More proof of this difficulty is found in a recent discovery by researchers working off the west-African coast of Cape Verde. What the researchers found has totally shifted the thinking concerning two types of greenhouse gases: ozone and methane.
The group found that 50% more ozone is being destroyed above the Atlantic Ocean than was previously thought. As a result, through the release of halogens from the seawater, 12% more methane is being chewed up as well.
"At the moment this is a good news story: more ozone and methane being destroyed than we previously thought," says Alastair Lewis of the National Center for Atmospheric Science in Leeds, UK. "But the tropical Atlantic cannot be taken for granted as a permanent sink for ozone.

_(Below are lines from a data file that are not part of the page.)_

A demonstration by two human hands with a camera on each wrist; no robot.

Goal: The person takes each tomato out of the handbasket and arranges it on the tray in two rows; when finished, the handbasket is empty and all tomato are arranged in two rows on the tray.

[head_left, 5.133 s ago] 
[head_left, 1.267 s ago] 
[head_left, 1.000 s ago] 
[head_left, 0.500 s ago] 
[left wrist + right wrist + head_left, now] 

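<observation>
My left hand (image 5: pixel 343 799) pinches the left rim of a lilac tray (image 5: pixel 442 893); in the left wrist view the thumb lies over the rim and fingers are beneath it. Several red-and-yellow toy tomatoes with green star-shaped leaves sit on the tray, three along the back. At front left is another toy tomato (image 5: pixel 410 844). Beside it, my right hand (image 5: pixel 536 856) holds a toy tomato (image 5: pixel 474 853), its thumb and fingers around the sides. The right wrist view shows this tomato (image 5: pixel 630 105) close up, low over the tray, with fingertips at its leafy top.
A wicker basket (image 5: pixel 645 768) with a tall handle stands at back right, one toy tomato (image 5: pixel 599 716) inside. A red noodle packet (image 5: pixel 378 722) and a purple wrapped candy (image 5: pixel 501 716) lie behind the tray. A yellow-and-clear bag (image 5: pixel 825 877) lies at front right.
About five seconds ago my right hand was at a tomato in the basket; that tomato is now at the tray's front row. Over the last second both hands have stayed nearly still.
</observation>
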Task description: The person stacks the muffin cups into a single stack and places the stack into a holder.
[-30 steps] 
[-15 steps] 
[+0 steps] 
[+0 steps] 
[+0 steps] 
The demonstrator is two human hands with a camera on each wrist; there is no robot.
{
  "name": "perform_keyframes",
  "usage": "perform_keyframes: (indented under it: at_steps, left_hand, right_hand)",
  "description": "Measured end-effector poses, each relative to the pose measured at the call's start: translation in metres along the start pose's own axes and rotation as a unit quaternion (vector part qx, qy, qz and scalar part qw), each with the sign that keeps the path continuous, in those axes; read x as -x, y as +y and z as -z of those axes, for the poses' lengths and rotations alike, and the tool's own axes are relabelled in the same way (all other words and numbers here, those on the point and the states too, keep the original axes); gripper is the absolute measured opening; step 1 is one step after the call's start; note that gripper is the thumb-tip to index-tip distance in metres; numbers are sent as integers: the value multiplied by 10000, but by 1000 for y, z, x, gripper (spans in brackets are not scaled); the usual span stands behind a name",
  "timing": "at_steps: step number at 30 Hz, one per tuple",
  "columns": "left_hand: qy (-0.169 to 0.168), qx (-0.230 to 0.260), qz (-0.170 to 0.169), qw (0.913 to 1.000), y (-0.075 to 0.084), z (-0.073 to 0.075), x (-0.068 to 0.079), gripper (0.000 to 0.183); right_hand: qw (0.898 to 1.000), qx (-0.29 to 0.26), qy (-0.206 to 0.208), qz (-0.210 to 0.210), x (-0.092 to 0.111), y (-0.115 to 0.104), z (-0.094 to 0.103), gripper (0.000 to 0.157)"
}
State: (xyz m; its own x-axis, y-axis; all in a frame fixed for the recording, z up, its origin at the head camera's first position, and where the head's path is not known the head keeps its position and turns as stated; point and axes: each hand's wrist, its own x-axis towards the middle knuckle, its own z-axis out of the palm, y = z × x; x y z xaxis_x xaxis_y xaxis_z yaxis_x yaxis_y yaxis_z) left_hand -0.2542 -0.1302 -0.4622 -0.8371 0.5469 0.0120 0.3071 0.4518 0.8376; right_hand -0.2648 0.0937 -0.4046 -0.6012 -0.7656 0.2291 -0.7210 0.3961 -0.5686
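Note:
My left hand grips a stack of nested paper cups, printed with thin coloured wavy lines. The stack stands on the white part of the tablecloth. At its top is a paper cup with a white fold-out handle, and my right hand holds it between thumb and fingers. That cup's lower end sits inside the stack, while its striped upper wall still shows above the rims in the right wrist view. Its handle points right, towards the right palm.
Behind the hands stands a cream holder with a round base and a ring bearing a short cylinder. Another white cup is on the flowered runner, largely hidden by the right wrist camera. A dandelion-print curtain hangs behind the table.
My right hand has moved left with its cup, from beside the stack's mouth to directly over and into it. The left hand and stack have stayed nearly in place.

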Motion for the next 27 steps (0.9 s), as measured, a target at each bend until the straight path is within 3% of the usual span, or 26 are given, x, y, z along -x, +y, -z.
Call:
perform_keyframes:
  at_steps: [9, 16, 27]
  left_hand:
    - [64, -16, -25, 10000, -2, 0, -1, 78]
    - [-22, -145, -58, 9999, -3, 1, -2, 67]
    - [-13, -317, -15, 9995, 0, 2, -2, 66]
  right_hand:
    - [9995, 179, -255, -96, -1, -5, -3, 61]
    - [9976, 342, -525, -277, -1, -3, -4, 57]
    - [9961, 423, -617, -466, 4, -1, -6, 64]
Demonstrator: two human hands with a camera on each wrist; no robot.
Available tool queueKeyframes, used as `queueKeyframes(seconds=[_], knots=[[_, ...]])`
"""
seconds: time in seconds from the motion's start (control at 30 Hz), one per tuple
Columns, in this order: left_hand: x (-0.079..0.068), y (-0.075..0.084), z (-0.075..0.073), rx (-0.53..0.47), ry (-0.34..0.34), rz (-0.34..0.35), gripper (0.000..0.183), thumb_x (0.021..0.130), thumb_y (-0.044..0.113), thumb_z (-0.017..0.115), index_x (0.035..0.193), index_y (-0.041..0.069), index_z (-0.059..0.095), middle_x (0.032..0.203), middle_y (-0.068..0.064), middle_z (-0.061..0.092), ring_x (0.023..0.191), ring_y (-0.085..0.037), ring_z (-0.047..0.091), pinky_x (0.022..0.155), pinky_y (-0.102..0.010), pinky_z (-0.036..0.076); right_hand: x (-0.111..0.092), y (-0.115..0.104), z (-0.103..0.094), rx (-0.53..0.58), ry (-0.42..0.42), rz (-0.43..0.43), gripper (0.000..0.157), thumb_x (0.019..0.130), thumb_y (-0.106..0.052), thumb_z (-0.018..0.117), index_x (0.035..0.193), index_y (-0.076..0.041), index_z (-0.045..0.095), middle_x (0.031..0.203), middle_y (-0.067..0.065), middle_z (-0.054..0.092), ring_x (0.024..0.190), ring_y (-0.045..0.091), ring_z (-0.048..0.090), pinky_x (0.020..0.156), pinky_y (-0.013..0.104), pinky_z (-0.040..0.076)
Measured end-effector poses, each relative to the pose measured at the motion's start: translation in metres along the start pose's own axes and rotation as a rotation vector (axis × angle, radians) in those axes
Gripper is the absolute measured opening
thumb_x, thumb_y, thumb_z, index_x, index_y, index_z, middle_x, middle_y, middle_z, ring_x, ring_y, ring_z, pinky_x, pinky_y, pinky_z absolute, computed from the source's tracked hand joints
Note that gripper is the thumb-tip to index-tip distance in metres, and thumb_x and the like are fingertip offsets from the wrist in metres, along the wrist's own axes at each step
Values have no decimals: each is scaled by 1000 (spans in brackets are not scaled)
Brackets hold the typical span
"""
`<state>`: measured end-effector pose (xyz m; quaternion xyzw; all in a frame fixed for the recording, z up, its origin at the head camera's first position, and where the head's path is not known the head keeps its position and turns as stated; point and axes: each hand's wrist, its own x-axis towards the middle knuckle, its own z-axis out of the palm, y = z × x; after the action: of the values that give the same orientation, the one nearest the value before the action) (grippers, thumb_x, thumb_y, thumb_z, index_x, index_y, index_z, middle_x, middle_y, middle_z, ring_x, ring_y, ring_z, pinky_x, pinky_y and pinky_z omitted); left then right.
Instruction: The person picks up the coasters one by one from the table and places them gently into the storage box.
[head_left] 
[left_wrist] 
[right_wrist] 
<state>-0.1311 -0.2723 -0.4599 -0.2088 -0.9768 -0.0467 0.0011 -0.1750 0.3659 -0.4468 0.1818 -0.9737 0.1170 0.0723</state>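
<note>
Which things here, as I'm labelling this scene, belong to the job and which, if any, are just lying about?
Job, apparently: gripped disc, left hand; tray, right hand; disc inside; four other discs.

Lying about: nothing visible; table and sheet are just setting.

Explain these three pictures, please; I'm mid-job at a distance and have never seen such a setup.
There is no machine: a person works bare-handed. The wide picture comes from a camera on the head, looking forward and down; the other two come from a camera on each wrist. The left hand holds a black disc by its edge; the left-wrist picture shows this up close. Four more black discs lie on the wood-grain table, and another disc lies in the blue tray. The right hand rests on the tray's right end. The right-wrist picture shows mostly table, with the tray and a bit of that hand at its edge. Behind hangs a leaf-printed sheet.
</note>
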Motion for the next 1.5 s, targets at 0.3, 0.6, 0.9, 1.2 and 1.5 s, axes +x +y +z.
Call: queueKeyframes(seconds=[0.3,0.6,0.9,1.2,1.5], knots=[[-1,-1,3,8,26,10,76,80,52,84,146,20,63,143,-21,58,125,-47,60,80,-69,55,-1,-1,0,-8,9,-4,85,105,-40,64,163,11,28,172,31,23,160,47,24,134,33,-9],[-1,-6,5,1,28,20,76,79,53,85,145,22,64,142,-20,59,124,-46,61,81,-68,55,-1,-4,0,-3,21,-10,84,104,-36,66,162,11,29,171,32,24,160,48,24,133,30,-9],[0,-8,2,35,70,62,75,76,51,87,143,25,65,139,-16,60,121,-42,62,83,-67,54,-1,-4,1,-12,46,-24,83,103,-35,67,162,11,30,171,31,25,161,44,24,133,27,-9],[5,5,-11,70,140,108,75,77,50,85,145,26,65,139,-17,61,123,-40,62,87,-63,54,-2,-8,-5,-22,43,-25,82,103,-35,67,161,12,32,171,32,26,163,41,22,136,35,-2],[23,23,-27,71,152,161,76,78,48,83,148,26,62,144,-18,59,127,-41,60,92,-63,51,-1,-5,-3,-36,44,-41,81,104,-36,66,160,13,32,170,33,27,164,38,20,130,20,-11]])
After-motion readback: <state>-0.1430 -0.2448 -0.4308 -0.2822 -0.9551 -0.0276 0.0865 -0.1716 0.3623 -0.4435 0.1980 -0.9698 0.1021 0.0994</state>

The composition of the atmosphere is in fine balance here."
Methane and ozone number 2 and 3 on the list of most important anthropogenic greenhouse gases, those created by man. However, once again heralding back to the inability to clearly predict what is happening to our weather systems, ozone has commonly been very imprecisely measured in terms of where and in what quantities it is being produced and subsequently removed.
This is not a surprise, considering that ozone is often found to be removed above tropical oceans, where the data is rare. This is why an international team, including Lewis, headed to the Cape Verde Atmospheric Observatory, located at 16.848N, 24.871W (use Google Earth), to be the first to use the Observatory for this purpose.
Ozone is known to be broken down largely by sunlight and water vapor, through the production of hydroxyl radicals, which then in turn remove the methane from the atmosphere. Other things, like iodine and bromine, are also known to break down ozone, and when the researchers plugged these two values in to their climate model they were better able to predict the decay of ozone in the region. The results point to the creation of an ozone sink created by these chemicals.
"It has come as a surprise to find these chemicals, not only in coastal regions with lots of iodine rich seaweed, but also in the middle of the Atlantic ocean," says Lewis. "We have no reason to think that our study area is different from other tropical ocean regions, so similar ozone destruction could be happening on a huge global scale," he added.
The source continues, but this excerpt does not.